▶ [Exercise brief]
Your answer should show every line of the material below that includes "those".

▶ [Information supplied]
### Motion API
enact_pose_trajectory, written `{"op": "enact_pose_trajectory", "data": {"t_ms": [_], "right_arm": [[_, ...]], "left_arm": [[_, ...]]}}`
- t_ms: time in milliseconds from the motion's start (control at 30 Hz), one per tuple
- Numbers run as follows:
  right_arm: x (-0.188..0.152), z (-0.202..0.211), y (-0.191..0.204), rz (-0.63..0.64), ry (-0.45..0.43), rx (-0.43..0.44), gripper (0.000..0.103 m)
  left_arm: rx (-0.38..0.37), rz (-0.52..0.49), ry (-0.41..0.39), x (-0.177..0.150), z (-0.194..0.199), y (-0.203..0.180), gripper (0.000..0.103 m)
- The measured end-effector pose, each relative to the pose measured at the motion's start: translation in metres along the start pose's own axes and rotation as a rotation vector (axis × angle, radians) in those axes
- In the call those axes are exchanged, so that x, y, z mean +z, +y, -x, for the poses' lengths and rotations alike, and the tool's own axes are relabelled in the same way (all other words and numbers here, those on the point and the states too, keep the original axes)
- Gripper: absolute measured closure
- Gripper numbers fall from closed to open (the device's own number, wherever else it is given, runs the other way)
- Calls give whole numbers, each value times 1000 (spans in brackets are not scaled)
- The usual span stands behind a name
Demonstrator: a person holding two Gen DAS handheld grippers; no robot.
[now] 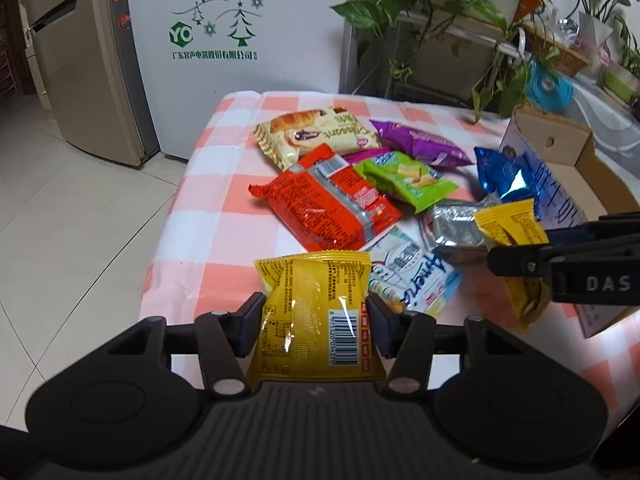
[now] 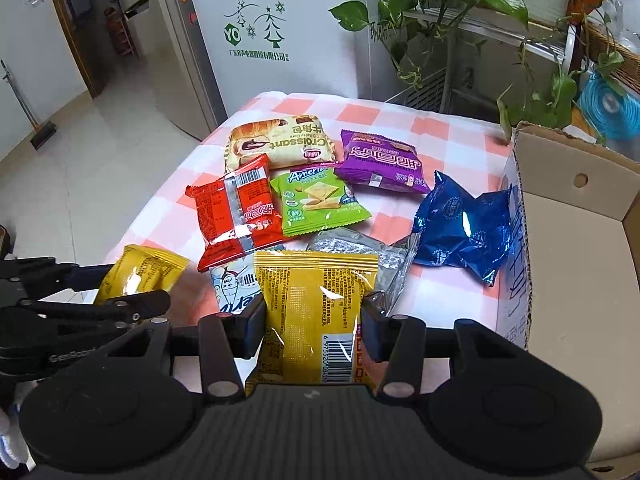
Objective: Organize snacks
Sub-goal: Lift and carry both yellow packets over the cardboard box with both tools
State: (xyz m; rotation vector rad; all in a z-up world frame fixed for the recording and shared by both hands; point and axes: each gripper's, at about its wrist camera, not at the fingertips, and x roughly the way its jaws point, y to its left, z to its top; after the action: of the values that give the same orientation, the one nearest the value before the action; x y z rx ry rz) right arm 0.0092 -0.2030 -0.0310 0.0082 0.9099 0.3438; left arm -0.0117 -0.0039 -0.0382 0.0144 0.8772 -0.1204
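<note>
Pink-and-white checked cloth is covering the desk (image 1: 224, 184) in the left wrist view, with a white appliance printed with green trees (image 1: 240, 40) standing behind it and leafy plants (image 1: 440, 12) hanging at the upper right. Nearest the camera, the left claw (image 1: 316, 316) is pinching a yellow snack packet (image 1: 316, 320) by both side edges, barcode side up. Beyond it a pile is lying loose on the cloth: a red packet (image 1: 328, 204), a green cracker packet (image 1: 404, 180), a croissant packet (image 1: 316, 132), a purple packet (image 1: 420, 140), a white packet (image 1: 412, 280), a silver packet (image 1: 456, 228) and a crumpled blue packet (image 1: 508, 176). The right claw (image 1: 516, 266) is reaching in from the right edge, pressing on a second yellow packet (image 1: 516, 232) that is hanging through it. Behind it a cardboard box (image 1: 560, 148) is sitting at the desk's right side; its inside is mostly hidden.

From the right wrist view, the right claw (image 2: 312, 320) is filling the foreground, its pads clamping the second yellow packet (image 2: 316, 308) above the white and silver packets. The left claw (image 2: 132, 308) is entering at the left, with its yellow packet (image 2: 140, 272) sticking out past it. The blue packet (image 2: 460, 224) is leaning against the box's outer wall, touching it. The cardboard box (image 2: 580, 208) is standing open; the part of its floor that is showing is holding no packets. The red, green, croissant and purple packets are lying between the claws and the far edge.
</note>
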Motion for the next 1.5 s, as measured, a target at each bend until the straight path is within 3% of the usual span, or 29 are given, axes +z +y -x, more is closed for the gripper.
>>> {"op": "enact_pose_trajectory", "data": {"t_ms": [300, 667, 1100, 1500], "right_arm": [[5, 17, -10, -11, -62, -31, 48], [6, 43, -45, -87, -111, -88, 48], [3, 60, -95, -238, -154, -187, 48], [-8, 90, -157, -448, -232, -212, 48]], "left_arm": [[-3, -6, -63, 17, 17, -25, 49], [-57, -46, -80, 36, 17, -75, 49], [-113, -94, -108, 61, 16, -135, 49], [-180, -149, -99, 71, 2, -193, 49]]}}
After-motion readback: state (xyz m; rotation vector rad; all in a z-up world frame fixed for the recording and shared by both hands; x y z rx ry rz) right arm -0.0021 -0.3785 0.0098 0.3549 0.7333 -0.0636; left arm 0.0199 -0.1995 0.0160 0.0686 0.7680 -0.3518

▶ [Answer to the problem]
- The measured end-effector pose, each relative to the pose measured at the motion's start: translation in metres along the start pose's own axes and rotation as a rotation vector (axis × angle, radians) in those axes
- In the call those axes are exchanged, so that x, y, z mean +z, +y, -x, for the poses' lengths and rotations alike, and the tool's own axes are relabelled in the same way (all other words and numbers here, those on the point and the states too, keep the original axes)

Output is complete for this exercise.